Monday, January 13, 2014

Cucu kami punya empat “saudara kembar”- Sedulur papat (limo Pancer)





Pada malam ke 5 setelah kelahirannya pada 29 Desember 2013, lepas magrib,saya pangku  cucu kami , Ananta Razak Harahap, saya dapati dalam tidur  lelapnya, cucu kami tersenyum dan berekspresi nyaris tergelak tanpa suara. Bagaimana menerangkan peristiwa bayi tersenyum damai dalam lelapnya? Dalam kepercayaan Jawa, bayi tersenyum karena sedang di “liling” atau diajak bermain saudara kembarnya.
Dipercaya bayi lahir  disertai empat (malaikat) pelindung, sedulur papat (limo pancer). Pancer adalah tonggak,  yaitu dirinya sendiri, dikelilingi  empat mahluk tidak kasat mata yang menjadi pelindung, menemani sedari dilahirkan, hingga kembali ke alam kelanggengan. 

Sebelum agama Islam masuk di tanah Jawa, orang Jawa tidak mengenal konsep malaikat, orang Jawa menyebut sebagai sedulur papat. Konsep sedulur papat ini ditamsilkan orang Jawa berdasarkan pengamatan (niteni).

Air ketuban merupakan saudara tua, melindungi mulai saat janin dalam rahim ibu, selanjutnya ari-ari (tembuni, plasenta), selanjutnya darah yang membantu janin tumbuh dan berkembang, serta pusar yang mendistrubusikan makanan yang dikonsumsi ibu kepada bayi.

Air ketuban disebut sebagai sang pelindung fisik, karena sejak daam rahim merupakan pelindung fisik dari bahaya, ari-ari disebut sebagai sang pengantar karena mengantarkan bayi sesudah bayi lahir, darah dikenal sebagai pembantu setia manusia menemukan jati dirinya sebagai hamba Tuhan, dan puser , menurut pemahaman Kejawen merupakan Nabi, mendistribusikan wahyu “ibu” manusia yaitu Gusti Alah SWT kepada diri kita. Dalam upaya mencari jati diri (limo pancer) kita ditemani oleh sedulur papat.

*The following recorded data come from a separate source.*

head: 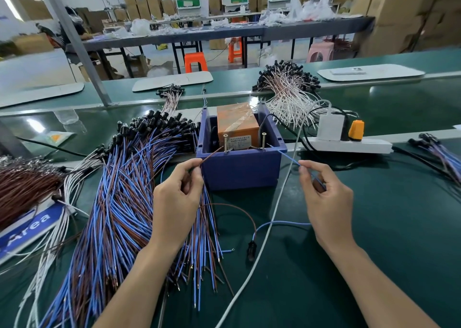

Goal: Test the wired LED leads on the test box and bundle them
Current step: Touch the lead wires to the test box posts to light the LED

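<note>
Head view, looking down on a green worktop (386, 215). At centre, one blue test box (239, 170), open-topped, with one orange taped block (237, 123) inside and two upright screws at its near rim: left screw (225, 143), right screw (263, 140).

Left hand (178, 200) curled, thumb and forefinger pinching one brown lead (212, 154), tip against or just beside the left screw; contact too fine to tell. Right hand (324, 198) curled likewise, pinching one blue lead (284, 155), tip just beside the right screw. Both leads looping down over the worktop to one black LED holder (251, 249), lying between the forearms on the near side of the box.

Left of the box and under the left forearm, one large fanned pile of blue and brown leads (119, 203), black holders at the far end, bare tips toward the camera; too many to count. Further left, one bundle of brown leads (25, 185) and one blue sign (30, 225) reading "Area".

Beyond the box, one heap of white and pink leads (287, 95) and one smaller bunch (171, 98). At the right edge, one more bunch of blue leads (439, 153).

Right of the box, one white power strip (349, 145) carrying one white adapter (330, 126) and one orange plug (356, 130); one white cable (272, 217) running from the adapter down between the hands. Farther back, three white mats (172, 80), with one phone (348, 71) on the rightmost.
</note>
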Tool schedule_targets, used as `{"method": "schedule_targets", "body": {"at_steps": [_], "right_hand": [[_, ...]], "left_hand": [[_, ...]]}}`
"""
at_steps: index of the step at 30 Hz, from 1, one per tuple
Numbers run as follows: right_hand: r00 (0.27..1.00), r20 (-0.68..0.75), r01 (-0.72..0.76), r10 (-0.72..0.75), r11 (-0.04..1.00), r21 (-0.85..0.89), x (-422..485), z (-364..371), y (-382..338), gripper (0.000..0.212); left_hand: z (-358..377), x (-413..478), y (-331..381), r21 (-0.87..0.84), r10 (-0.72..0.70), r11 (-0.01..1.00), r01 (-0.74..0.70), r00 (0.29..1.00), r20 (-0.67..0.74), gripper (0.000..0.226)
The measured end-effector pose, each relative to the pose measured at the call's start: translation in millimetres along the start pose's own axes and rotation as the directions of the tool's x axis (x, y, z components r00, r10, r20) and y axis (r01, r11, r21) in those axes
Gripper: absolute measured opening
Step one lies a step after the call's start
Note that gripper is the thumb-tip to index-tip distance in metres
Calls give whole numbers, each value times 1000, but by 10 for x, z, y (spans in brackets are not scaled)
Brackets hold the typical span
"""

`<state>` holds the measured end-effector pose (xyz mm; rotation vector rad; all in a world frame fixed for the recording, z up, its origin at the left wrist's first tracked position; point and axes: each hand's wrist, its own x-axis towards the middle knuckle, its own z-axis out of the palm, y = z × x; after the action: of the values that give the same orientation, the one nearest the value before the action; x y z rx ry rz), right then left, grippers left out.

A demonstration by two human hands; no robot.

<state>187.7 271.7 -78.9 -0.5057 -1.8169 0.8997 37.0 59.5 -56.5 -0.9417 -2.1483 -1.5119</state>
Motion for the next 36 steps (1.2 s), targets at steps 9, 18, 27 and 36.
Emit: {"method": "schedule_targets", "body": {"at_steps": [9, 18, 27, 36], "right_hand": [[1000, 5, -2, 2, 1000, -5, 1, 11, 13, 9], [1000, 1, 9, -9, 1000, 8, -3, 31, 37, 14], [998, 27, 51, -52, 998, 26, -15, 34, 31, 21], [996, 18, 90, -91, 996, 17, -11, 32, 14, 25]], "left_hand": [[5, -10, 16, 0, -2, 1000, 2, 1000, 5, 18], [0, -20, 27, 7, 6, 1000, -6, 1000, 14, 19], [-12, -32, 65, 14, 29, 999, -30, 998, 53, 20], [-15, -31, 61, 7, 53, 999, -54, 997, 64, 20]]}}
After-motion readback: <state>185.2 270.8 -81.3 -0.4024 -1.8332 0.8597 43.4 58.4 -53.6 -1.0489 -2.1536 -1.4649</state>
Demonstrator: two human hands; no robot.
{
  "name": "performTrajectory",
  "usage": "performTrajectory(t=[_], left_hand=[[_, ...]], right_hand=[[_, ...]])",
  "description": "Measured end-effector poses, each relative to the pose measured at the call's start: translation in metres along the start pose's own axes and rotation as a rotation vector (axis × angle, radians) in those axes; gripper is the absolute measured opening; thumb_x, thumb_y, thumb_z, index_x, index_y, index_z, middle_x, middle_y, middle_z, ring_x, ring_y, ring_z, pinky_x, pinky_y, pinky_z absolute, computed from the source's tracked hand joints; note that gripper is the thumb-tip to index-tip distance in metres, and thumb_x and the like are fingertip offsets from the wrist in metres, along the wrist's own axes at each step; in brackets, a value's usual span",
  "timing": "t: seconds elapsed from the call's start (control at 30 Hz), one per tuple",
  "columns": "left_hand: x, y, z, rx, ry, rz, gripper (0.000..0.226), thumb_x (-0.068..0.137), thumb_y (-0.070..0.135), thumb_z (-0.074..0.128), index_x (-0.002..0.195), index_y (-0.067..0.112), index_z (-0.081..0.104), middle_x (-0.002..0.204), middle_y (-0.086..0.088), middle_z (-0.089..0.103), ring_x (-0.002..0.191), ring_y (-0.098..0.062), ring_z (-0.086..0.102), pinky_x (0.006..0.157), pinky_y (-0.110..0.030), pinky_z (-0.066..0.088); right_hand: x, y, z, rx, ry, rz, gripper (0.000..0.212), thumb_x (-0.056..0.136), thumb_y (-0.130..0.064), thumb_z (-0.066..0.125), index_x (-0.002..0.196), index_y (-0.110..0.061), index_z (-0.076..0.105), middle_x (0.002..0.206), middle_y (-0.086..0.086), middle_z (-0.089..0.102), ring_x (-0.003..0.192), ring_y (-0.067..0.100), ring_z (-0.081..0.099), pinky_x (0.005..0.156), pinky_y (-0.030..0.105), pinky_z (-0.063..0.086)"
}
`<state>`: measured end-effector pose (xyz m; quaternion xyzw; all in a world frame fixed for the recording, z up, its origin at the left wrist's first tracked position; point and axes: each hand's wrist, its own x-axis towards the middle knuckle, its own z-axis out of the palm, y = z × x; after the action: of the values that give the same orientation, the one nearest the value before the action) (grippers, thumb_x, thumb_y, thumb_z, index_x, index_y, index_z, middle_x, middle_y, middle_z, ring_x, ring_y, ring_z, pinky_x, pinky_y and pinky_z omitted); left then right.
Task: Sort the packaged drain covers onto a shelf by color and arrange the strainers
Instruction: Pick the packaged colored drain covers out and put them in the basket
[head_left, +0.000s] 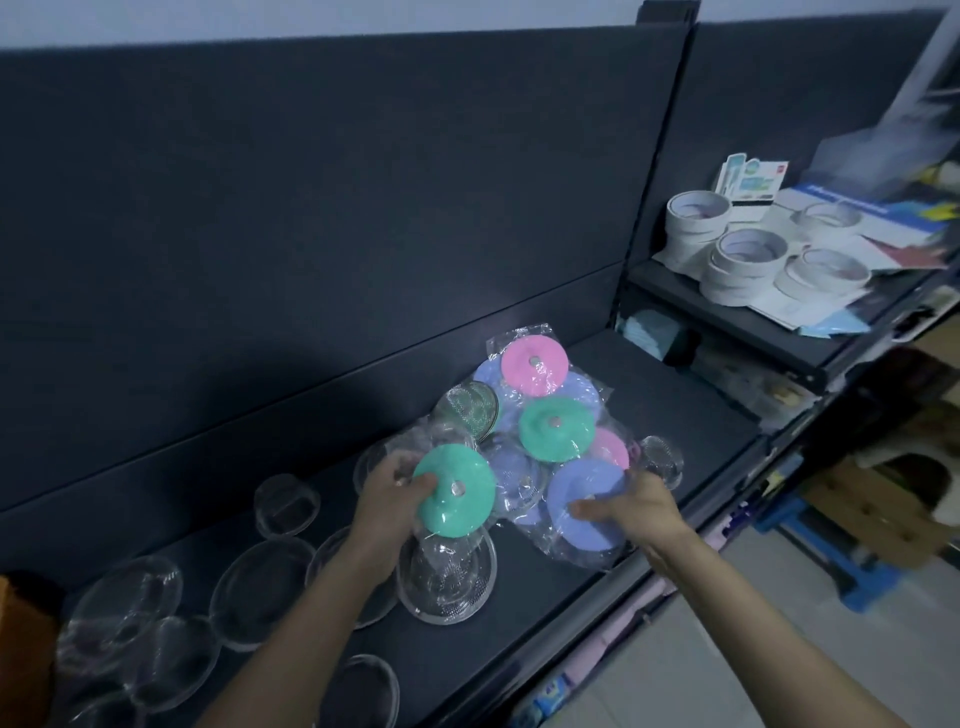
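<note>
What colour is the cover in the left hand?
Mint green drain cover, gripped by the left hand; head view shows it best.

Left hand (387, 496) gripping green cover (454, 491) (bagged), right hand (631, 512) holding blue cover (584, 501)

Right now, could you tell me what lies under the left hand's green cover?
Under the green cover, a clear strainer lies on the shelf; its top edge is hidden.

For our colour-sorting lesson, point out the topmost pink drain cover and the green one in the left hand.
Pink round drain cover (532, 371): head view, domed face.
Hand-held green round drain cover (451, 503): head view, domed face.
</note>
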<state>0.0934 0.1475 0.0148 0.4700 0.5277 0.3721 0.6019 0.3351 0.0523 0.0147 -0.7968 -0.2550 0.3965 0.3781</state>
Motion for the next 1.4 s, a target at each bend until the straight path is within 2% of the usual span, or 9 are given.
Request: performTrajectory(t=[0.17,0.47,0.53,0.63,0.87,0.97,1.13,1.23,1.4], left_hand=[[0.005,0.013,0.006,-0.082,-0.084,0.032,0.023,0.082,-0.006,0.063,0.099,0.009,0.059,0.095,-0.013,0.066,0.081,-0.026,0.062,0.069,-0.036,0.053],[0.029,0.047,0.062,-0.092,-0.194,-0.002,0.018,0.084,-0.003,0.06,0.1,0.003,0.066,0.074,-0.004,0.072,0.062,-0.015,0.067,0.048,-0.021,0.05],[0.039,0.052,0.082,-0.109,-0.209,0.022,0.017,0.086,-0.003,0.058,0.099,0.003,0.067,0.08,-0.008,0.073,0.071,-0.02,0.068,0.059,-0.024,0.055],[0.057,0.049,0.116,0.083,-0.169,0.084,0.015,0.085,0.009,0.064,0.1,0.004,0.066,0.089,-0.01,0.068,0.074,-0.017,0.063,0.06,-0.021,0.053],[0.085,0.03,0.143,0.928,-0.184,0.236,0.08,0.06,0.043,0.077,0.126,0.011,0.045,0.125,-0.004,0.05,0.113,-0.021,0.049,0.095,-0.031,0.042],[0.086,0.029,0.141,0.822,-0.125,0.204,0.09,0.047,0.051,0.076,0.126,0.024,0.045,0.116,0.004,0.06,0.104,-0.017,0.058,0.09,-0.033,0.049],[0.08,0.038,0.129,0.471,-0.062,0.111,0.049,0.061,0.017,0.088,0.101,0.018,0.06,0.088,0.007,0.067,0.077,-0.008,0.063,0.06,-0.014,0.051],[0.076,0.039,0.113,0.206,0.02,0.104,0.037,0.066,0.004,0.083,0.095,0.013,0.061,0.09,-0.002,0.068,0.075,-0.013,0.065,0.057,-0.017,0.053],[0.066,0.044,0.092,-0.038,0.141,0.069,0.041,0.068,0.006,0.082,0.097,0.005,0.053,0.094,-0.009,0.068,0.08,-0.022,0.067,0.066,-0.031,0.058]], right_hand=[[-0.001,-0.01,-0.015,0.087,-0.042,-0.103,0.043,0.057,-0.002,0.084,0.095,-0.005,0.065,0.079,0.015,0.071,0.06,0.029,0.067,0.048,0.036,0.053],[0.038,-0.041,-0.063,-0.151,0.006,-0.192,0.044,0.048,-0.029,0.08,0.085,-0.01,0.063,0.084,0.012,0.068,0.075,0.03,0.067,0.057,0.039,0.054],[0.052,-0.047,-0.073,-0.132,-0.021,-0.206,0.053,0.047,-0.032,0.078,0.09,-0.008,0.062,0.088,0.013,0.067,0.08,0.031,0.066,0.058,0.04,0.053],[0.07,-0.05,-0.078,-0.09,-0.082,-0.22,0.043,0.056,-0.022,0.083,0.092,-0.009,0.063,0.092,0.014,0.068,0.085,0.033,0.066,0.064,0.043,0.053],[0.095,-0.046,-0.08,0.037,-0.19,-0.218,0.04,0.051,-0.019,0.084,0.086,-0.012,0.066,0.086,0.012,0.072,0.084,0.033,0.069,0.075,0.051,0.056],[0.099,-0.048,-0.083,0.058,-0.234,-0.232,0.029,0.064,-0.006,0.082,0.088,-0.012,0.066,0.087,0.012,0.073,0.083,0.032,0.069,0.077,0.05,0.056],[0.103,-0.061,-0.085,0.194,-0.26,-0.256,0.029,0.067,0.0,0.079,0.094,-0.006,0.067,0.09,0.018,0.072,0.081,0.034,0.069,0.073,0.047,0.056],[0.107,-0.068,-0.082,0.336,-0.3,-0.239,0.035,0.07,-0.002,0.077,0.102,-0.002,0.065,0.092,0.021,0.071,0.082,0.04,0.069,0.072,0.056,0.053],[0.104,-0.084,-0.061,0.48,-0.437,-0.223,0.032,0.075,0.002,0.068,0.106,0.004,0.062,0.091,0.023,0.071,0.073,0.032,0.069,0.064,0.039,0.058]])
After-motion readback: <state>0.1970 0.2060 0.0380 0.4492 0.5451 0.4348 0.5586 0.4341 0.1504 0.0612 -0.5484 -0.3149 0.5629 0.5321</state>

Saat agama Islam masuk tanah Jawa, sunan Kalijaga  mengajarkan konsep malaikat, sedulur papat merupakan empat malaikat yang menjaga kita ada empat arah, depan belakang, kanan dan kiri. Jibri yang meneruskan informasi Tuhan untuk kita, Izrafil, pembaca buku rencana Tuhan untuk kita, Mikail, pembagi rejeki utuk kita, dan Izrail, penunggu berakhirnya nyawa kita.

Sunan Kalijaga menciptakan kidung bagus agar kita mengingat sedulur papat:
Ana kidung akadang premati
Among tuwuh ing kuwasanira
Nganakaken saciptane
Kakang kawah puniku
Kang rumeksa ing awak mami
Anekakaken sedya
Pan kuwasanipun adhi ari-ari ika
Kang mayungi ing laku kuwasaneki
Anekaken pangarah

Ponang getih ing rahina wengi
Angrowangi Allah kang kuwasa
Andadekaken karsane
Puser kuwasanipun
Nguyu uyu sambawa mami
Nuruti ing panedha
Kuwasanireku
Jangkep kadang ingsun papat
Kalimane pancer wus dadi sawiji
Nunggal sawujudingwang

(Ada nyanyian tentang saudara kita yang merawat dengan hati-hati. Memelihara berdasarkan kekuasaannya. Apa yang dicipta terwujud. Ketuban itu menjaga badan saya. Menyampaikan kehendak dengan kuasanya. Adik ari-ari tersebut memayungi perilaku berdasar arahannya.
Darah siang malam membantu Allah Yang Kuasa. Mewujudkan kehendak-Nya. Pusar kekuasaannya memberi perhatian dengan kesungguhan untuk saya. Memenuhi permintaan saya. Maka, lengkaplah empat saudara itu. Kelimanya seagai pusat sudah jadi satu. Manunggal dalam perwujudan saya saat ini).